All the tracking ui functions can be called programmatically, which makes it easy to log runs and see results in tracking UI. mlflow.set_tracking_uri() connects to a tracking URI. Many parameters can be passed to this function to perform tasks such as establish authentication etc. MLFLOW_TRACKING_URI environment variable, in format http://10.0.0.1:5000, can be used to set the tracking URI.

MLFlow Tracking Server

mlflow server command starts a tracking server. Backend storage and artifact storage details are provided with the command.

mlflow server \
    --backend-store-uri /mnt/persistent-disk \
    --default-artifact-root s3://my-mlflow-bucket/ \
    --host 0.0.0.0

Both a file based or a database based storage are supported as backend storage. SQLAlchemy database URI is used as database storage indicator. <dialect>+<driver>://<username>:<password>@<host>:<port>/<database> MLflow support mysql, mssql, sqlite and postgresql as database dilect. I am going to use a Postgresql in this post.

To run model registry functionality Database backend storage is required.
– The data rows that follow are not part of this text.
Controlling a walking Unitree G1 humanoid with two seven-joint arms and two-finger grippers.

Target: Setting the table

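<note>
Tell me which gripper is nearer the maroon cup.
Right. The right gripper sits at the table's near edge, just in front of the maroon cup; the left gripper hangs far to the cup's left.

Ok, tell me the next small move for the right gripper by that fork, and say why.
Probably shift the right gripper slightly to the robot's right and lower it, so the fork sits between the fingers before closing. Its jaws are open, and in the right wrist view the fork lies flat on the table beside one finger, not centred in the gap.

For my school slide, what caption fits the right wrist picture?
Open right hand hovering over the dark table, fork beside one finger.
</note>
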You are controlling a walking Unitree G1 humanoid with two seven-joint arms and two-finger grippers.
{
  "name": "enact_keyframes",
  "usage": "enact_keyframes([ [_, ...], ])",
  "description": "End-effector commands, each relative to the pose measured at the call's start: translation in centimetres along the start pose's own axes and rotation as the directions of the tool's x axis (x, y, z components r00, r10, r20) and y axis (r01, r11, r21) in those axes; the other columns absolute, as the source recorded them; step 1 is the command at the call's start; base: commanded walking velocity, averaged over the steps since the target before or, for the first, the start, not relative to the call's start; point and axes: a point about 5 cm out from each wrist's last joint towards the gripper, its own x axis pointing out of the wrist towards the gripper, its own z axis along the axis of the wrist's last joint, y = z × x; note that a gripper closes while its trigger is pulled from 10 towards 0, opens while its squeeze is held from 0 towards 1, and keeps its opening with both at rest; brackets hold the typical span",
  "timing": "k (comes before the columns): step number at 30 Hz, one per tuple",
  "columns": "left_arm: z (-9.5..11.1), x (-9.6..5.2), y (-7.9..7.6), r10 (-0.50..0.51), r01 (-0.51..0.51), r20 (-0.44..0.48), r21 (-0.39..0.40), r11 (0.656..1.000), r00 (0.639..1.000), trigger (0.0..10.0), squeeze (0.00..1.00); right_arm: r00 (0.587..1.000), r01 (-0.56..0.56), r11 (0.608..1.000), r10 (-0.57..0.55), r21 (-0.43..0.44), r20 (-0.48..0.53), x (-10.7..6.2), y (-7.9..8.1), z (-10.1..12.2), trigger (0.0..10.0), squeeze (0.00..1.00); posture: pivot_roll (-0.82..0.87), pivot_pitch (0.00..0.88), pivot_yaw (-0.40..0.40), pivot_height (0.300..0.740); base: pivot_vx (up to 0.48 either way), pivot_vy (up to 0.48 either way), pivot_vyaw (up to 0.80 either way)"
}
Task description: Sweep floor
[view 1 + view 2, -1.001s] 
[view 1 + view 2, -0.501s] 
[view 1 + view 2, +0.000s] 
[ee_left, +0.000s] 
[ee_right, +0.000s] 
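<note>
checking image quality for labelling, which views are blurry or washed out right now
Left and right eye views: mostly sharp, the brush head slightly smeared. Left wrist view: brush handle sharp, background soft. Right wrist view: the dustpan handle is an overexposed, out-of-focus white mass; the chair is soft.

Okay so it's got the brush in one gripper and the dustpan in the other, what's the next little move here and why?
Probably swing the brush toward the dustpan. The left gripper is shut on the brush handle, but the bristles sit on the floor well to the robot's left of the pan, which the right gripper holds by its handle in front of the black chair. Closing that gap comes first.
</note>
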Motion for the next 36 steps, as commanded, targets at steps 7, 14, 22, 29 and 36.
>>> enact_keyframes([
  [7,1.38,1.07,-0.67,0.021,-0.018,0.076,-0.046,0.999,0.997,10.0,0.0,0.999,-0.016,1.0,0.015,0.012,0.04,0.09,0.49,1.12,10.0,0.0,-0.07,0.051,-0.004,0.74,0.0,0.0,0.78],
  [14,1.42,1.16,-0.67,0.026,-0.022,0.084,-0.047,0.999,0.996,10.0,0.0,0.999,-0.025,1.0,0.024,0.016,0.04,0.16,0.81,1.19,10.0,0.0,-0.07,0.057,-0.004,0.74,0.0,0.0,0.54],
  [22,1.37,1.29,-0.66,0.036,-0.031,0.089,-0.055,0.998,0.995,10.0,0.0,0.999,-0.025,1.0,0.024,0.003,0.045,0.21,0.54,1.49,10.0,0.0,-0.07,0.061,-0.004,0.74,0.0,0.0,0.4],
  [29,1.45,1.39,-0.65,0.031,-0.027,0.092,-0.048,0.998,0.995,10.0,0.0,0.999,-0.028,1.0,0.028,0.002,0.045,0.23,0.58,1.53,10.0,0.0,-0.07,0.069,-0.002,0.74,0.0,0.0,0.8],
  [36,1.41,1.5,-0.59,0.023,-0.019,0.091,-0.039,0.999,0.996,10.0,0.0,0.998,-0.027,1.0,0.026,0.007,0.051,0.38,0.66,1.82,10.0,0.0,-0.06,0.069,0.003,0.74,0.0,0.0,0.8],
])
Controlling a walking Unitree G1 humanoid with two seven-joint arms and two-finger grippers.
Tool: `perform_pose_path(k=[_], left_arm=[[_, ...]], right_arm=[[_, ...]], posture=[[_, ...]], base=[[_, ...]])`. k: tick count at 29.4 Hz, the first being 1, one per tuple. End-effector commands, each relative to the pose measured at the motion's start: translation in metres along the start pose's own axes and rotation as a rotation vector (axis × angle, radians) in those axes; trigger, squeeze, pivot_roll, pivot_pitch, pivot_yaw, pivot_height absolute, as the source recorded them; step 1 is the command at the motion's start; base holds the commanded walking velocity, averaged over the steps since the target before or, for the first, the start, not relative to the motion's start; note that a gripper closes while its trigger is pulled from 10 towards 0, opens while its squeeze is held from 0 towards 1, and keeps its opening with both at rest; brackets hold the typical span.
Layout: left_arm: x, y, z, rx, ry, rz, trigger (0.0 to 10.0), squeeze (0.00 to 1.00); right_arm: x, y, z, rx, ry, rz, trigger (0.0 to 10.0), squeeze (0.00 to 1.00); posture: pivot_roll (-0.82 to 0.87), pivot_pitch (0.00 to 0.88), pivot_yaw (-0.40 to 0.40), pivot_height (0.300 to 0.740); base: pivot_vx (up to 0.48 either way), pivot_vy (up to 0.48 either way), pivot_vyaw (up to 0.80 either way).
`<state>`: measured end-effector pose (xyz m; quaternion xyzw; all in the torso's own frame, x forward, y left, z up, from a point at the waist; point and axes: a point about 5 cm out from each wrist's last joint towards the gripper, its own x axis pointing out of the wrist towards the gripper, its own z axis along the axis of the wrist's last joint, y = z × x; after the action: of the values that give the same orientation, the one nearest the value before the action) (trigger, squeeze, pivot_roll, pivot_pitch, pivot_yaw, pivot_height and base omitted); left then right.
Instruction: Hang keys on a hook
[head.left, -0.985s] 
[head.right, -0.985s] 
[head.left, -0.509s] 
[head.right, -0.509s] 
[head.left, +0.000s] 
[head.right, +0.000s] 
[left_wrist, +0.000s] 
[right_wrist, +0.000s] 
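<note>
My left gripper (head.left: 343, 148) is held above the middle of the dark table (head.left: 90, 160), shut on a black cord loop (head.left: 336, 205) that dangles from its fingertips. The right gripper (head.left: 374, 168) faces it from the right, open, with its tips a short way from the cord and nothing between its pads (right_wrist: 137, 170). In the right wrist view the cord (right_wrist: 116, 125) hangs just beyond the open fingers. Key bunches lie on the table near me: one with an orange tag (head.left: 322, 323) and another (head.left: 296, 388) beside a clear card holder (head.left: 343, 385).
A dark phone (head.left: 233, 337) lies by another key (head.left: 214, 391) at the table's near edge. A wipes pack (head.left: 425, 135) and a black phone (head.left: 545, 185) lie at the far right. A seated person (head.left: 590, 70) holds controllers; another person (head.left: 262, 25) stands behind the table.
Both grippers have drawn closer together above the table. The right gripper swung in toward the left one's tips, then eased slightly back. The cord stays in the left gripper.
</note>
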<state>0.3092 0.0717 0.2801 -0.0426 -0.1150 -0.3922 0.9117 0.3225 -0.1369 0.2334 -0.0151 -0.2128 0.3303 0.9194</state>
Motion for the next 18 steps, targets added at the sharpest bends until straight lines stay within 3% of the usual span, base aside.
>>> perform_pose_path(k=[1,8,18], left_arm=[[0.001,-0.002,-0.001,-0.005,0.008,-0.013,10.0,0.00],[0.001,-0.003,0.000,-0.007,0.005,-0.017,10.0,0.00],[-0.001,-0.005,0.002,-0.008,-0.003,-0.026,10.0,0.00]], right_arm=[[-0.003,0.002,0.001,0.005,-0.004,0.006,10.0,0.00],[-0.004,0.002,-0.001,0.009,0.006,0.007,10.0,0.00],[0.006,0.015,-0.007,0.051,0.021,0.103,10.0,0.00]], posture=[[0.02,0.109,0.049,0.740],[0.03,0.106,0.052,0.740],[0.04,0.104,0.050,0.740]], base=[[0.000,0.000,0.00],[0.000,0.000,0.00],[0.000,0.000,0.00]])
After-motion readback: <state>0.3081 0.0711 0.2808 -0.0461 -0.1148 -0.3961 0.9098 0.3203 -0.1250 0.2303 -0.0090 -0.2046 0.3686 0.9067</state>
Default artifact storage is provided while creating the server and it can be overwritten during an experiment run if a new artifact location is provided. Artificate location can be a NFS file systems or a S3 compatible storage. I will be using Amazon S3.

MLFlow picks up the S3 access details from IAM role, a profile in ~/.aws/credentials, or the environment variables AWS_ACCESS_KEY_ID and AWS_SECRET_ACCESS_KEY depending on which of these are available

Launch EC2 environment, Postgresql and S3 Bucket

I am setting up MLFlow infrastructure with remote Tracking Server, backend and artifact stores

Setup Tracking server (EC2)

I am using python 3.7 on a AWS Amazon Linux 2 AMI, t2.micro instance. This will work as tracking server. Ensure port 5000 is open to take HTTP request. Setup EC2 instance security to enable HTTP traffic in 5000 PORT.

Setup a RDS Prostgresql db for entity store.

I am creating the db in the same vpc as the EC2 instance and my instance has access to the db. My db security groups are default vpc security groups and these are sufficient to get access to db. If you choose a db outside ec2 vpc, you would require vpc peering and change in db instance’s route table.

Setup a S3 bucket for artifact storage.

Create a s3 bucket. There are few steps required to make sure ec2 has access to the s3 bucket. Create IAM role with minimum required access to S3. Attach the IAM role to ec2 instance. Verify that ec2 has access to s3 bucket by running aws cli s3 ls command in ec2 instance. It should show your bucket name.

Execute Installation

Run following commands:

# update packages
sudo yum update

# install python
sudo yum install python3.7

# install MLFlow and AWS python sdk
sudo pip3 install mlflow[extras] psycopg2-binary boto3

# start the mlflow serve. 
# "nohup is a POSIX command which means "no hang up". It ignores the HUP signal, does not stop when the user logs out.
nohup mlflow server --backend-store-uri postgresql://<USERID>:<PASSWORD>@<DB-ENDPOINT>:5432 --default-artifact-root s3://<S3-BUCKET-NAME> --host 0.0.0.0 &

It will start the MLFlow server

Connect with the MLFow UI

Start the MLFlow ui by accessing the ec2 endpoint port 5000 http://<ec2-endpoint>:5000

Reference

Refer to MLFlow official documentation to make the installation production grade by adding more security and learn about how to use the tracking server to track your ML Experiments from different environments.